The Constitution Is Not a Suicide Pact

Rarely have Americans seen such a clear example of that famous warning as in the case of Mahmoud Khalil being heard today.

AP/Ted Shaffrey
Mahmoud Khalil on the Columbia University campus at a pro-Palestinian protest encampment on April 29, 2024. AP/Ted Shaffrey

We know what we want Judge Jesse Furman to do at today’s hearing on the future of Hamas sympathizer and American green card holder Mahmoud Khalil. It’s to apply the law. In applying the law, the judge could find it helpful to recall a guide to parsing the parchment: “The Constitution is not a suicide pact.” That comes from no less an authority than Justice Robert Jackson, who knew a thing or two about America’s enemies.

Mr. Khalil, a leader of the encampment movement that made Columbia a perilous place for Jews and Israelis, is squarely in that category. Writing in the Sun, Alan Dershowitz avers that “no one should have sympathy for Mr. Khalil as an individual, as an advocate, or as an ideologue. His views, as he himself has expressed them, are despicable, anti-American, antisemitic, and intolerant of others.” Mr. Khalil has called for the ​​“end of Western civilization.” 
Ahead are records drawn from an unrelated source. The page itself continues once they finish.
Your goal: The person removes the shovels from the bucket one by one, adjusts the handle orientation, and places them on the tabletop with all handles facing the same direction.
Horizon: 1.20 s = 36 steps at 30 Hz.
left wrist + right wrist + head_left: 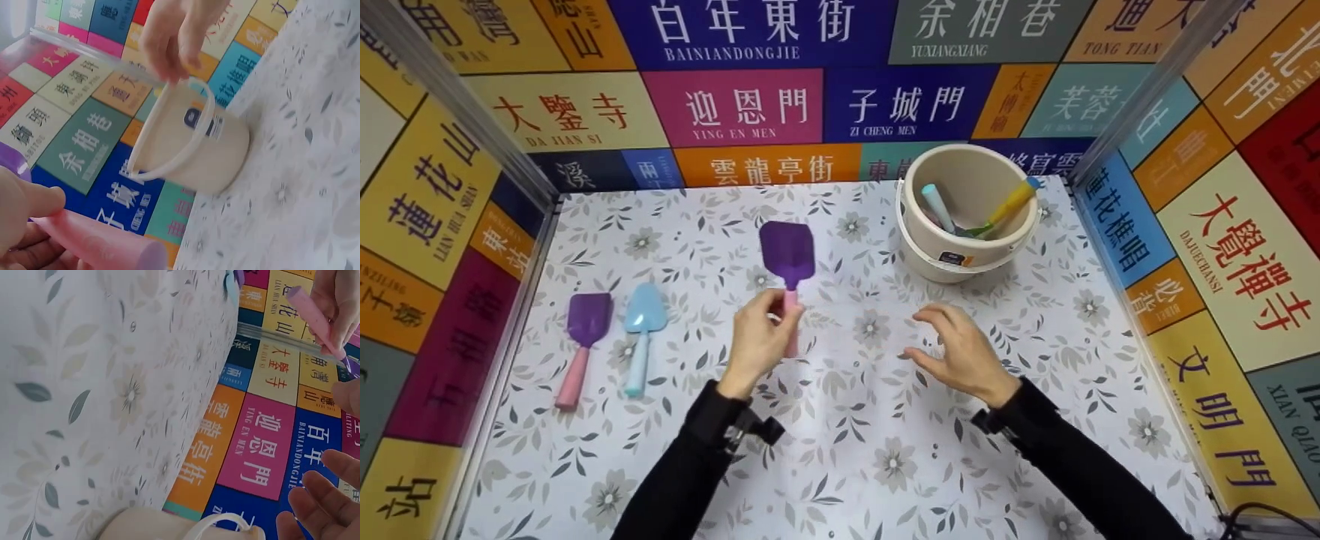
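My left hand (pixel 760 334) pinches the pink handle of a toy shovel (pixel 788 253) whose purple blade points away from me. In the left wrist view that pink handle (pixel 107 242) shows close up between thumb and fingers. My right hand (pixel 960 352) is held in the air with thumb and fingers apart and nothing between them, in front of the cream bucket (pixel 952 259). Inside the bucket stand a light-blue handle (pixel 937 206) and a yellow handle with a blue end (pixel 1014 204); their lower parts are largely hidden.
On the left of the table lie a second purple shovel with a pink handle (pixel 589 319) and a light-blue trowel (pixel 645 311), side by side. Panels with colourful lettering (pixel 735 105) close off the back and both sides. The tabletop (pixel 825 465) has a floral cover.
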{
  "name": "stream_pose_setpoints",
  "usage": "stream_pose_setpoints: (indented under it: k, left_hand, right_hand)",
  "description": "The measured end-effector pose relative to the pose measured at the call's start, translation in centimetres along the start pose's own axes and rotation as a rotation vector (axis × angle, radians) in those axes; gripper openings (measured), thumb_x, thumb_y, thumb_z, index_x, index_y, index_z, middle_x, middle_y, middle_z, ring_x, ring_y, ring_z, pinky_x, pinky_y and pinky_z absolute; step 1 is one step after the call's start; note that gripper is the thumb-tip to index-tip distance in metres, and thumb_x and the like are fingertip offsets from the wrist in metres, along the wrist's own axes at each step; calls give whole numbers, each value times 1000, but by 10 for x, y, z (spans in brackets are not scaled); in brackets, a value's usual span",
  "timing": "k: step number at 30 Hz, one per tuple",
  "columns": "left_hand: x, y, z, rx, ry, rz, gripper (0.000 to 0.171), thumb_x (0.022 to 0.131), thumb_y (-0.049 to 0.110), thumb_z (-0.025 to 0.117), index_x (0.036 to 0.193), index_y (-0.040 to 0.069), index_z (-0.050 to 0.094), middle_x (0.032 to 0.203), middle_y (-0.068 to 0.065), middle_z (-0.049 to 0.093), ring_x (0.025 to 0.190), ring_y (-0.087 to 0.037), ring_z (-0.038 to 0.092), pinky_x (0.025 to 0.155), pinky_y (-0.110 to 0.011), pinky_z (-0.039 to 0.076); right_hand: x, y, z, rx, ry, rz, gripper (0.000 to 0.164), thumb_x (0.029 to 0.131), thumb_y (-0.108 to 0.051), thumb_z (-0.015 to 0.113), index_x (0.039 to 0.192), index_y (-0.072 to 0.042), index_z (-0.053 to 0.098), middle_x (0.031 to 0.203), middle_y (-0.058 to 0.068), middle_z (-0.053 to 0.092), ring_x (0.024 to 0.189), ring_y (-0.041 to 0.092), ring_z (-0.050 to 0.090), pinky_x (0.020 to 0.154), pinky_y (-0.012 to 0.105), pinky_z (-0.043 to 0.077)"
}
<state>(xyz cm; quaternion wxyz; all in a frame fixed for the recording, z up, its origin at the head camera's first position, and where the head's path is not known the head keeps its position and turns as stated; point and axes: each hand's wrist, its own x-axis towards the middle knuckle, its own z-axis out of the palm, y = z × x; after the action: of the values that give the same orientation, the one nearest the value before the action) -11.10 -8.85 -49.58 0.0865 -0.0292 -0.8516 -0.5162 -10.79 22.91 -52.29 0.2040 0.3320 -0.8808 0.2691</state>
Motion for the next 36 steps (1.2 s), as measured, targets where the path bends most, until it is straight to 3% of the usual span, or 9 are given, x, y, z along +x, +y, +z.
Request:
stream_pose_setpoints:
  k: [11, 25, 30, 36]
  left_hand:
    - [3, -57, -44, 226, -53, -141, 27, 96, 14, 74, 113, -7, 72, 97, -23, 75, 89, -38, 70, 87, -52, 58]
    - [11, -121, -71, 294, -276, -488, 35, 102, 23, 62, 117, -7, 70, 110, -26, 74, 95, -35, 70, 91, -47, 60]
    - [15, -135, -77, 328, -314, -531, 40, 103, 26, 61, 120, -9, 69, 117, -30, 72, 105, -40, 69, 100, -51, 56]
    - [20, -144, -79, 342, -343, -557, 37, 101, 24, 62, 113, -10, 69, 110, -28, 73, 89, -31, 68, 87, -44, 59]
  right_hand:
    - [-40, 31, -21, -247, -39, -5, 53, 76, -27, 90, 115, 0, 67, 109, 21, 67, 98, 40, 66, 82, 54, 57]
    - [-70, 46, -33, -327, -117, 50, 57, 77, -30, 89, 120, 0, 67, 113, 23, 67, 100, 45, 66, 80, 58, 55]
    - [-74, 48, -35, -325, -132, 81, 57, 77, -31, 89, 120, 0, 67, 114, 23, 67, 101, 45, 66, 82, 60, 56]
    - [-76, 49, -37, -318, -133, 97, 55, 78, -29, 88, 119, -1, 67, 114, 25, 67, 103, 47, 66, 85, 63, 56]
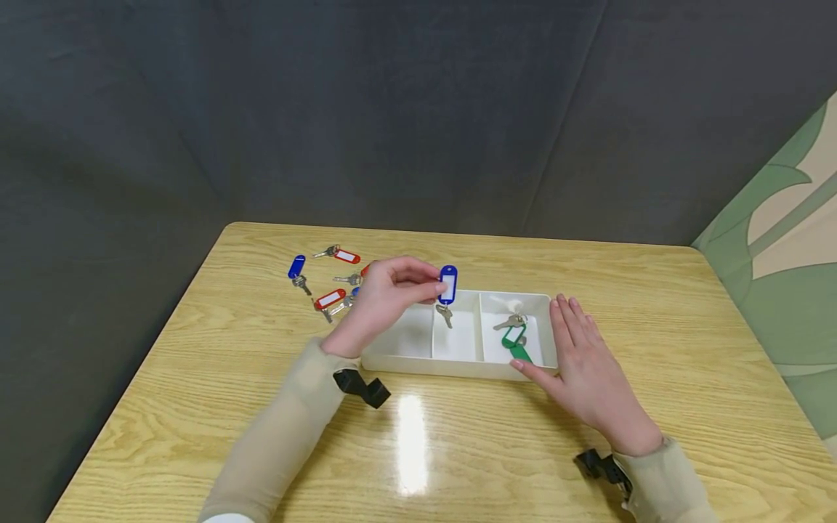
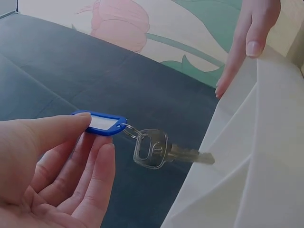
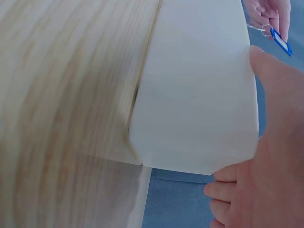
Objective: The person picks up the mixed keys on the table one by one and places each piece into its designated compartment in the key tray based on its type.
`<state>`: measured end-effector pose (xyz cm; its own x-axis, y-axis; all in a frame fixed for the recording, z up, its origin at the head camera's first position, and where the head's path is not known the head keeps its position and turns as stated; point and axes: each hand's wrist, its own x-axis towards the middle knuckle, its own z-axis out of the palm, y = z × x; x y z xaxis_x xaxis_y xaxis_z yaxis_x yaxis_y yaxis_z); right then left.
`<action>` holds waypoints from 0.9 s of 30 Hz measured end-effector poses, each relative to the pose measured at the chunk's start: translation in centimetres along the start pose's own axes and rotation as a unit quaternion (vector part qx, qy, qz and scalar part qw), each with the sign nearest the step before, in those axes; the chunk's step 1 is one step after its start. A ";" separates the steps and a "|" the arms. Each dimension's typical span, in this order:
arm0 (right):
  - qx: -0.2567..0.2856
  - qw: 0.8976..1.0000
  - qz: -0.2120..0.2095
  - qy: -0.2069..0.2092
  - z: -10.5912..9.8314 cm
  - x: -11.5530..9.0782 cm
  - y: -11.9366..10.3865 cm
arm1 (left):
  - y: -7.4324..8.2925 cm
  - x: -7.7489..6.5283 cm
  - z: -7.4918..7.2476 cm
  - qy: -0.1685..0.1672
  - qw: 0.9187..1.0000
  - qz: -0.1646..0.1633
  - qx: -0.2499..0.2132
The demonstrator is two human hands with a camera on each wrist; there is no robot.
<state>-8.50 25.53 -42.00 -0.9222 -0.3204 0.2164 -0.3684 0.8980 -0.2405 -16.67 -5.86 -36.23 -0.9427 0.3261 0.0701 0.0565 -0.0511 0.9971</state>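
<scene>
Between thumb and fingers, my left hand (image 1: pixel 391 294) pinches a key tag (image 1: pixel 447 285) with a blue frame and white label. A silver key (image 2: pixel 154 149) hangs from its ring, over the middle compartment of a white three-compartment tray (image 1: pixel 458 369). My right hand (image 1: pixel 591 374) rests against the tray's right end, its fingers extended along the side and its thumb at the front rim. Inside the right compartment lie green key tags (image 1: pixel 514 335) with silver keys (image 1: pixel 508 322). The left compartment is partly hidden by my left hand.
Left of the tray, several keys with red tags (image 1: pixel 330 298) and blue tags (image 1: pixel 297 266) lie loose on the wooden table (image 1: pixel 196 349); my left hand covers some. A dark curtain (image 1: pixel 392 116) stands behind the table, and a leaf-patterned panel (image 1: pixel 785 240) on the right.
</scene>
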 end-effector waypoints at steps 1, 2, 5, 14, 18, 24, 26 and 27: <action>0.001 1.000 0.001 0.000 0.0 0.0 0.0 | -0.1 0.1 0.1 -0.001 1.000 -0.005 -0.002; 0.000 1.000 0.001 -0.001 0.0 0.0 0.0 | -0.1 0.2 0.2 -0.002 1.000 -0.009 -0.004; 0.000 1.000 0.003 -0.003 -0.1 -0.1 0.1 | -0.3 0.4 0.6 -0.005 1.000 -0.016 -0.006; -0.005 1.000 0.011 -0.011 0.0 -0.1 0.1 | -1.1 0.9 1.5 -0.008 1.000 -0.026 -0.009; -0.005 1.000 0.011 -0.012 0.0 -0.1 0.1 | -1.6 1.1 1.9 -0.011 0.999 -0.034 -0.020; -0.001 1.000 0.005 -0.006 0.1 0.0 0.0 | -2.0 0.9 2.3 -0.010 0.998 -0.059 0.001; -0.001 1.000 0.005 -0.005 0.0 -0.1 0.0 | -2.1 0.8 2.5 -0.011 0.998 -0.067 0.005; -0.002 1.000 0.005 -0.006 0.0 -0.1 0.0 | -2.2 0.8 2.5 -0.013 0.998 -0.069 0.005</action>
<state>-8.46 25.53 -42.06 -0.9270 -0.3154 0.2032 -0.3594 0.9020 -0.2393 -16.68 -3.14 -38.30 -0.9330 0.3536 -0.0671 -0.0699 0.0049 0.9975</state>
Mr. Khalil was arrested by federal immigration agents on Saturday. The White House explains that Secretary Rubio has been “presented with intelligence” that Mr. Khalil, who was graduated in December, is a national security threat. Mr. Trump calls it “the first arrest of many to come.” Fox News reports that the government plans to argue that Mr. Khalil is deportable under the Immigration and Naturalization Act. 

That statute renders deportable an “alien whose presence or activities in the United States the Secretary of State has reasonable grounds to believe would have potentially serious adverse foreign policy consequences for the United States.” It also mandates that any alien who “endorses or espouses terrorist activity or persuades others to endorse or espouse terrorist activity or support a terrorist organization” is ineligible for a visa or entry to America.

The government could have Supreme Court precedent on its side. In a 1904 case, Turner v. Williams, the high court held “that the deportation of an alien who is found to be here in violation of law is not a deprivation of liberty without due process of law.” Mr. Khalil, though, has not been charged with a crime, and he is here legally. He was, though, present at the rampage through Barnard last week. The administration accuses him of being “aligned with Hamas.” 

Turner also held — in respect of anarchists, a source of tsuris in the Gilded Age  — that Congress could legislate against ideologies “so dangerous to the public weal that aliens who hold and advocate them would be undesirable additions to our population, whether permanently or temporarily, whether many or few.” Mr. Trump declares that “pro-terrorist, anti-Semitic, anti-American activity” will not be tolerated, let alone permitted to flourish on campuses.

Enter Jackson’s quip about the suicide pact. He was preceded in the insight by President Jefferson, who with respect to the Louisiana Purchase ruminated that “a strict observance of the written law is doubtless one of the high duties of a good citizen, but it is not the highest. The laws of necessity, of self-preservation, of saving our country when in danger, are of higher obligation.” President Lincoln invoked a similar principle in respect of habeas corpus.

Jackson warned of turning the Constitution into a suicide pact in the case of Terminiello v. Chicago, which concerned the conviction of a priest whose rhetoric precipitated a riot. The Nine overturned his guilty verdict on account of the First Amendment. Jackson warned in his dissent that “if the court does not temper its doctrinaire logic with a little practical wisdom, it will convert the constitutional Bill of Rights into a suicide pact.”

Which brings us back to Judge Furman. What in the world, he could ask, could be more un-American than the kind of hatred of which Mr. Khalil has become a spokesman? He could find that Secretary Rubio is well within his granted powers. He could find that using the First Amendment to protect allies of Hamas in their campaign against Israel and America would turn the Constitution into the very suicide pact against which our sages warned.